On Monday, September 30, 2019, Austin Grad welcomed the distinguished scholar and social critic Mary Eberstadt for the fifth annual Austin Graduate School of Theology/First Things Lecture. A 1983 magna cum laude graduate of Cornell University and recipient of an honorary doctorate from Seton Hall University in 2014, Mrs. Ebertadt is currently senior research fellow at the Faith and Reason Institute. She previously served as a senior fellow at the Hoover Institution of Stanford University, executive editor of the journal National Interest, a member of the Policy Planning Staff of the US State Department and speechwriter for Secretary of State George W. Shultz, and a special assistant to US ambassador to the United Nations Jeane Kirkpatrick. She is the author of several non-fiction books and one work of fiction, The Loser Letters (2010), chronicling a young Christian’s conversion to atheism, which reviewers have compared to C. S. Lewis’s Screwtape Letters.

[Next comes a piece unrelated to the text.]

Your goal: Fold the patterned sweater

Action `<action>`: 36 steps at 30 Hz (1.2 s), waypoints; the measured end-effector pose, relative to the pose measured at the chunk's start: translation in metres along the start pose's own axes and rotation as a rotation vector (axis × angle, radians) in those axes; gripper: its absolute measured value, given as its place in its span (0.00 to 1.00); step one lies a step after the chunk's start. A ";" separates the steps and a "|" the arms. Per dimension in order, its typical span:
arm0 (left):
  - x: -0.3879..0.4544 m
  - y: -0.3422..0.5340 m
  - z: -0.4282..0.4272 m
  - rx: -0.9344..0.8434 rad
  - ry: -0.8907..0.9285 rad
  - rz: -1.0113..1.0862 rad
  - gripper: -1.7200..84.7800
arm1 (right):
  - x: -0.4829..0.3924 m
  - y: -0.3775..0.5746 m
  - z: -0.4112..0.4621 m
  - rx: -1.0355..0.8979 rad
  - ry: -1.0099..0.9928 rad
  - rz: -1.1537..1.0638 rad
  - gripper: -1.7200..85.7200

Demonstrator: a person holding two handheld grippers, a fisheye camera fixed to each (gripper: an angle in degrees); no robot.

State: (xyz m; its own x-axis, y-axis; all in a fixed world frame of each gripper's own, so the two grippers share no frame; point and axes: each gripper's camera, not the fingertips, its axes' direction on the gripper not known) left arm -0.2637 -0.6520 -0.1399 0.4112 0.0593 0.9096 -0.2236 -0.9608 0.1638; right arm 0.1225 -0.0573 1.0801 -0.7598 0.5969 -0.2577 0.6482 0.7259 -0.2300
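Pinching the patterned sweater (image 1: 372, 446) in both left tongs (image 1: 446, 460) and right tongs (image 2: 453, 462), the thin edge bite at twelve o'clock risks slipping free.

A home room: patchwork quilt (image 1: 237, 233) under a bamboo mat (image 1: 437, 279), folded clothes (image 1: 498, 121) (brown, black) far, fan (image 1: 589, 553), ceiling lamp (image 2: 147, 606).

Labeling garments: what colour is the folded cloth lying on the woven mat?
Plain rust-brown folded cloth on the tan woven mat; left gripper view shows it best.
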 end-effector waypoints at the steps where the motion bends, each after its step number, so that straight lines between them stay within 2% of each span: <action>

Mrs. Eberstadt’s lecture on Monday evening for approximately 150 attendees at the University Avenue Church of Christ, as well as her presentation to a smaller group at an Austin Grad Round Table luncheon on campus on Tuesday, October 1, developed themes treated in several of her non-fiction works. In her Monday lecture, “Searching for Self: The Non-Political Roots of Identity Politics,” she proposed that the universal human question “Who am I?” becomes more difficult to answer when the answers are unclear to questions like these: Who is my father? Who is my brother or sister? Where, if anywhere, are my cousins, grandparents, nieces, and nephews? “In an era when actual, organic families are in disarray and decline,” Eberstadt argued, “today’s political identity groups serve as figurative families and communities.” The lecture touched on themes developed in her most recent book Primal Screams: How the Sexual Revolution Created Identity Politics (2019), as well as her earlier works Adam and Eve After the Pill: Paradoxes of the Sexual Revolution (2012), and Home-Alone America: The Hidden Toll of Day Care, Behavioral Drugs, and Other Parent Substitutes (2004), especially the chapter “Eminem Was Right,” which surveyed the impact of family breakdown and parental abandonment in popular music. Her lecture may be viewed here.
At the Tuesday Round Table, Mrs. Eberstadt’s topic was discussed at length in her book How the West Really Lost God: A New Theory of Secularization (2014). She noted that sociologists have not yet offered a satisfactory explanation for the decline in church attendance observed in all “modern” majority Christian societies, most recently in the United States. “The missing conceptual piece,” she suggested, “is a variable so seemingly humble as to have been overlooked by the titans of sociology no less than by their many descendants: the human family. The health of the family and the health of Christianity are joined at the root. To study the historical timeline is to see that religious vibrancy and family vibrancy go hand in hand. Conversely, so do religious decline and family decline: where you see one, expect the other.”
In her lectures and in conversation with the Austin Grad faculty during her visit, Mary Eberstadt emphasized the importance of understanding clearly where we are and the nature of the problems we face as citizens and Christians, so that we will be in a better position to address them. Her visit helped members of our community progress toward that goal.